Matteo Orfini
«In politica si vince o si perde, ma se perdi devi perdere per le tue idee. Consegnandoti alle idee degli altri puoi solo continuare a perdere». Matteo Orfini, ex presidente del Pd, aveva preferito non parlare alla vigilia del voto in Umbria per non essere facile profeta.
È andata come aveva previsto?
Il risultato è drammatico ed è inopportuno chi tenta di ridimensionarlo, specie nel mio partito: è una sconfitta molto dura di una dimensione superiore alle previsioni, dal mio punto di vista inevitabile, dopo le scelte fatte. Ora però bisogna affrontarla e trarne le conseguenze. Quali? Innanzitutto evitare le forzature fatte fin qui. Si è tentato di trasformare un accordo tra forze alternative, figlio di un’emergenza, in alleanza stabile trasferita sulle elezioni regionali, che doveva diventare una strategia per il futuro. Ma è impensabile. Il governo Letta nacque con l’aiuto di Berlusconi, ma nessuno immaginò che da quel governo potesse formarsi un’alleanza tra Pd e Forza Italia perché erano due forze alternative, esattamente come lo sono Pd e M5s.

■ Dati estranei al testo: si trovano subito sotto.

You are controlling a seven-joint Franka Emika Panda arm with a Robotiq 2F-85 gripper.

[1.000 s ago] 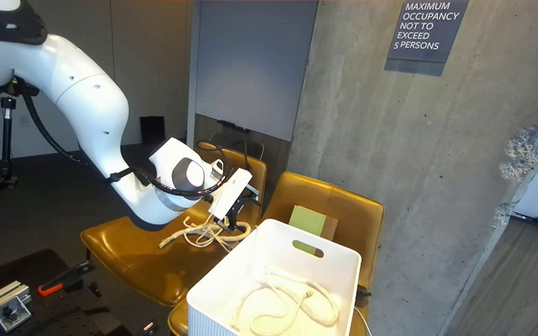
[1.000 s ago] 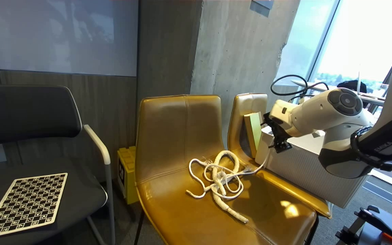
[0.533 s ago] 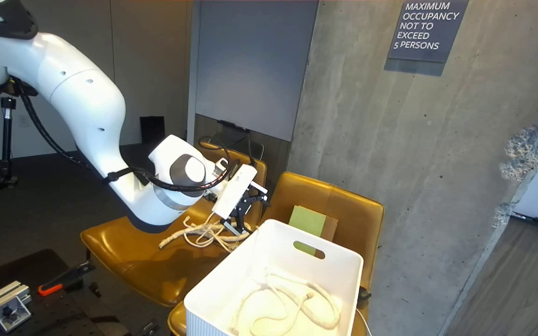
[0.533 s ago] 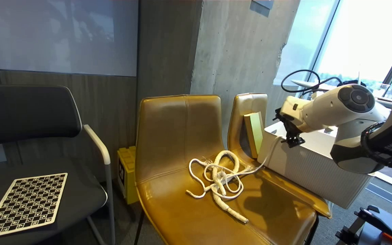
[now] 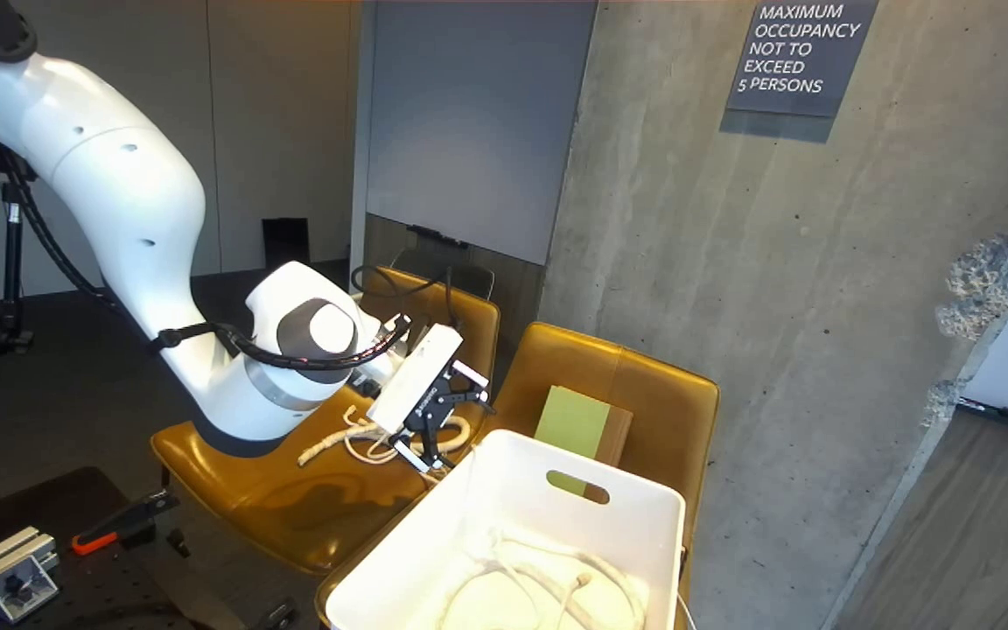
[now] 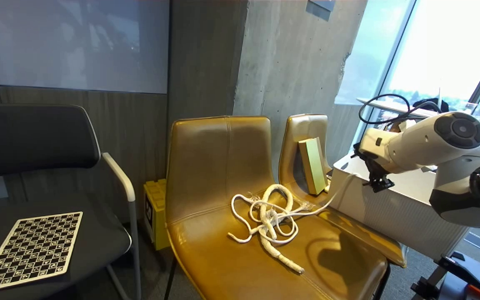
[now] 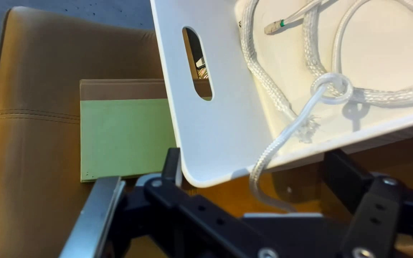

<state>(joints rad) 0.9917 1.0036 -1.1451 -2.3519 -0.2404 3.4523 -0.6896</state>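
I look down into the white bin (image 5: 504, 477) in an exterior view, and past the tangled rope (image 6: 270, 216) toward the bin in an exterior view. Both share bin and rope; my wrist view peers past the tool (image 7: 254, 159), close above the bin.

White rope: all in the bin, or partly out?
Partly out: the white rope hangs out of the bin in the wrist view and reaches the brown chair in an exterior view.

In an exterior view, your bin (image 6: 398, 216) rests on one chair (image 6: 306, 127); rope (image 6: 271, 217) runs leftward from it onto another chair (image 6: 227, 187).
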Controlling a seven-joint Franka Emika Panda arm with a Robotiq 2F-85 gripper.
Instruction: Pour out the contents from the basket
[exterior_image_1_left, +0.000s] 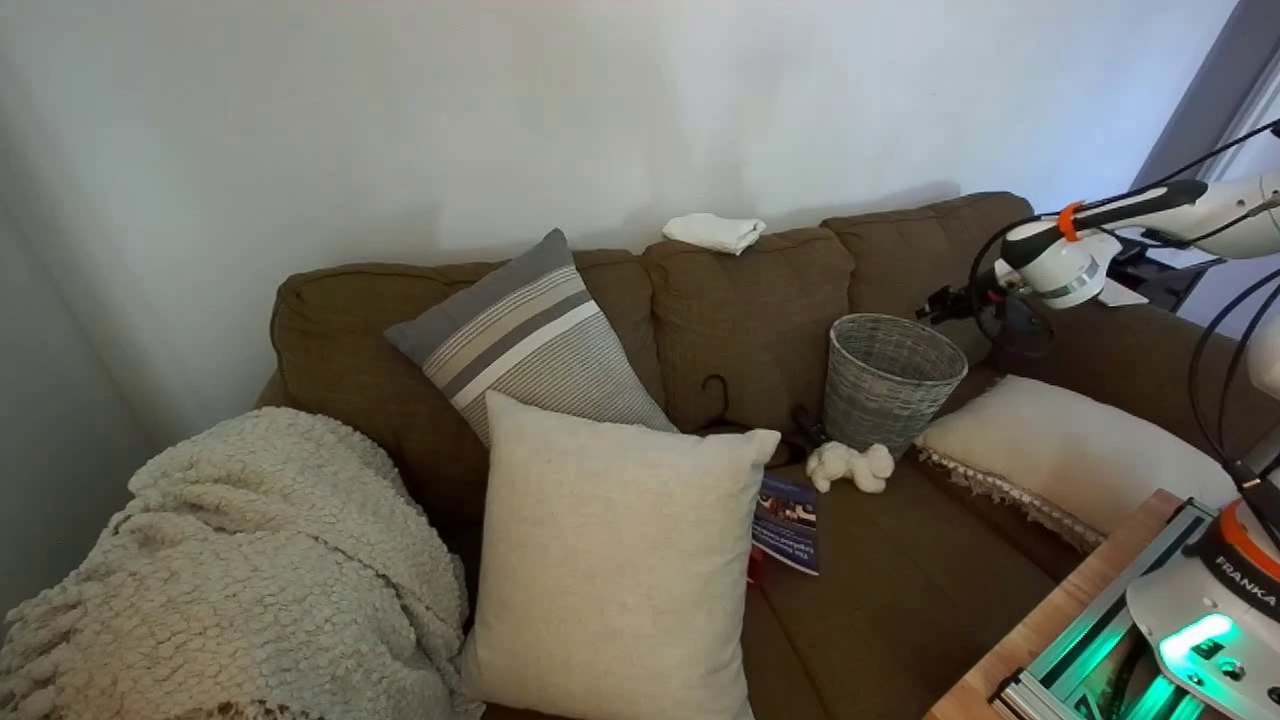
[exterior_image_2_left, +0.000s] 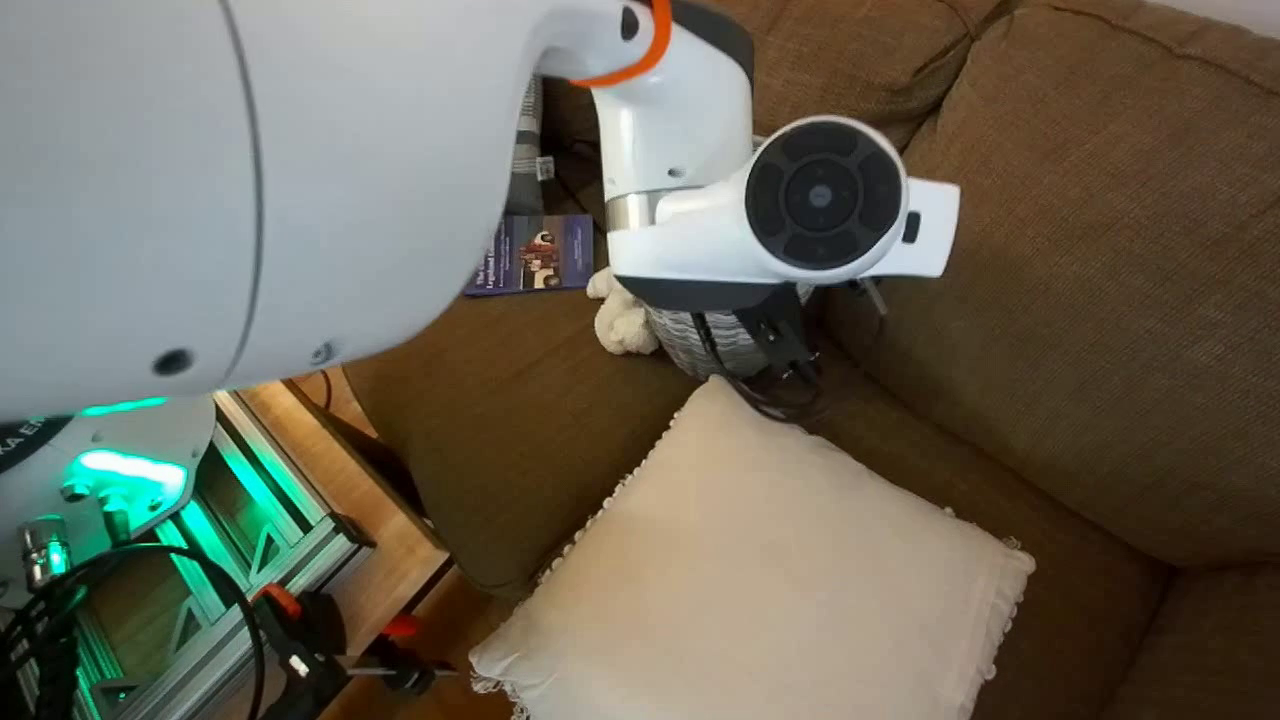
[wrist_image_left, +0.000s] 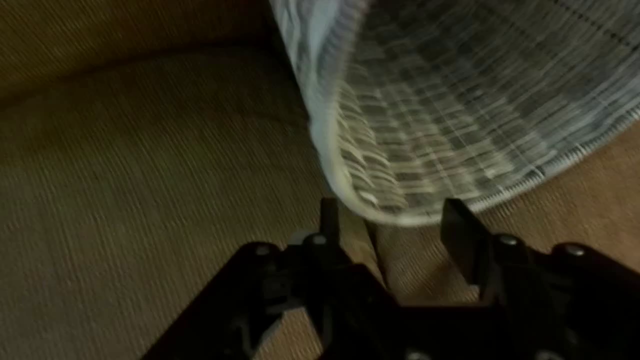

Eppure Bettini e Franceschini pensano a Pd e 5s come al nuovo centrosinistra.
Ma perché, cosa rende compatibili Pd e 5 stelle? Abbiamo l’idea della democrazia rappresentativa diversa, l’idea del lavoro di- versa, così per la giustizia, la gestione dell’immigrazione. Su tutti i principali dossier la pensiamo diversamente.
Bonaccini dice che con un accordo sul programma, Pd, Iv e M5s potrebbero sostenerlo in Emilia Romagna...
Io penso che sia sbagliata la ricerca di un accordo con una forza alternativa. Basta pensare a questo primo mese e mezzo di governo Conte. Le ragioni con le quali avevamo contrastato Salvini sono scomparse in nome di questa alleanza: la Ocean Viking sta in mare da 10 giorni, i decreti sicurezza non si toccano, lo ius culturae è impantanato in commissione, quota 100 diventa da difendere, e al contrario abbiamo ceduto a punti simbolici sbagliati come il taglio dei parlamentari, la difesa di quota 100 e del Rdc. Ora arriverà la giustizia. Abbiamo annullato il Pd nel nome della costruzione di un nuovo centrosinistra, ma nessuno sa più cosa è il Pd e cosa vuole fare.
È stato penalizzato più M5s che il Pd.
Segnalo che in questa competizione non c’era neanche Renzi e quindi l’emorragia di voti è figlia della scissione.
Il governo Conte è a rischio?
Il governo è fragile. Se Conte, come speriamo, vuole provare ad andare avanti, allora serve un salto di qualità. Se questo governo avesse abrogato i decreti sicurezza, dichiarato di voler rivedere gli accordi con la Libia, lo ius culturae... sarebbe più forte. Non si vince con gli accordi contro Salvini, ma bisogna avere il coraggio di convincere gli elettori delle proprie opinioni.
E Zingaretti non lo ha fatto? Crede che debba dimettersi?
Penso che ora ci sarà una discussione, poi o abbandoniamo l’idea che il futuro del Pd sia con i 5s, o se invece si vuole continuare nella direzione presa, ebbene, io dico concentriamoci per il voto in Calabria ed Emilia, poi però si faccia il Congresso, perché non è nel mandato di Zingaretti l’accordo con i 5s. Quindi se si vuole rilanciare l’alleanza c’è l’obbligo di chiamare tutti gli elettori a pronunciarsi.
Anche per lei dietro la sconfitta del Pd c’è ancora Renzi?
Oscilliamo tra la subalternità a Salvini e la subalternità a Renzi. A me dispiace che sia uscito, ma ho smesso di commentare quello che fa. Se Renzi ha una centralità è perché è fragile l’identità del Pd. Non possiamo lasciare la bandiera del riformismo a Iv. Prima litigavamo su Renzi, ora litighiamo con Renzi: non mi pare una linea proficua.